▸ **Problem**
Find every line in the records that holds the string "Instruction". Copy each one.

▸ **Records from a collection**
^^^^^^^^

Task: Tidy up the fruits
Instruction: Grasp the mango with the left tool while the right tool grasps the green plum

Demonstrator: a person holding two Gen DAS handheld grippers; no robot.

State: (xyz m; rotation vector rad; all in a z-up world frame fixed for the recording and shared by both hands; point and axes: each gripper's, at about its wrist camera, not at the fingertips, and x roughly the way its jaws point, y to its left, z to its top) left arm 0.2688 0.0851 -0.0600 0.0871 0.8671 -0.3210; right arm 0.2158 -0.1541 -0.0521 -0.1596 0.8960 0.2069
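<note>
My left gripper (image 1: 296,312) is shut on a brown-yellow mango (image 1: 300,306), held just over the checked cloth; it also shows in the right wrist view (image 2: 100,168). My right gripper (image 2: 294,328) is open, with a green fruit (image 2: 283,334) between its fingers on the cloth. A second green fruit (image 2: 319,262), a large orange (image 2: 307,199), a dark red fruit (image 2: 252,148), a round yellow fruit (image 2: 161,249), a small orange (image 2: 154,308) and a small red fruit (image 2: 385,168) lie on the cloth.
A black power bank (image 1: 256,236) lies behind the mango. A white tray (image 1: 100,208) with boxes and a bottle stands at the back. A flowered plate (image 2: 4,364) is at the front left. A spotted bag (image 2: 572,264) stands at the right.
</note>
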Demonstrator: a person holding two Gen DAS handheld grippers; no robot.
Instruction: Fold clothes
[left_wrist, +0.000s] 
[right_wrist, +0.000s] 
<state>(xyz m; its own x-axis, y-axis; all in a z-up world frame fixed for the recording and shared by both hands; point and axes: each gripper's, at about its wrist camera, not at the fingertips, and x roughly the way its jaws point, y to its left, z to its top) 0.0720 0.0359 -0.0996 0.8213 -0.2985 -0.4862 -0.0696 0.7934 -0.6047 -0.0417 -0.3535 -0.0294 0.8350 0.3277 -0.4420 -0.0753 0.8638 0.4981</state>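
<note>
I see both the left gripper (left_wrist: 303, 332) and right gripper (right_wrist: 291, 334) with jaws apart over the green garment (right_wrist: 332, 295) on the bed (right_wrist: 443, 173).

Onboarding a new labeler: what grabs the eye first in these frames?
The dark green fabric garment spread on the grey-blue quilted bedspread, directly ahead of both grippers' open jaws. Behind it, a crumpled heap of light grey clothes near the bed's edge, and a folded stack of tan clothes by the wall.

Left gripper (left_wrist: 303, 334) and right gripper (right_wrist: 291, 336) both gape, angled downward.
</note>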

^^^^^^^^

▸ **Expected answer**
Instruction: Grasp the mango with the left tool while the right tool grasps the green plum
Instruction: Fold clothes

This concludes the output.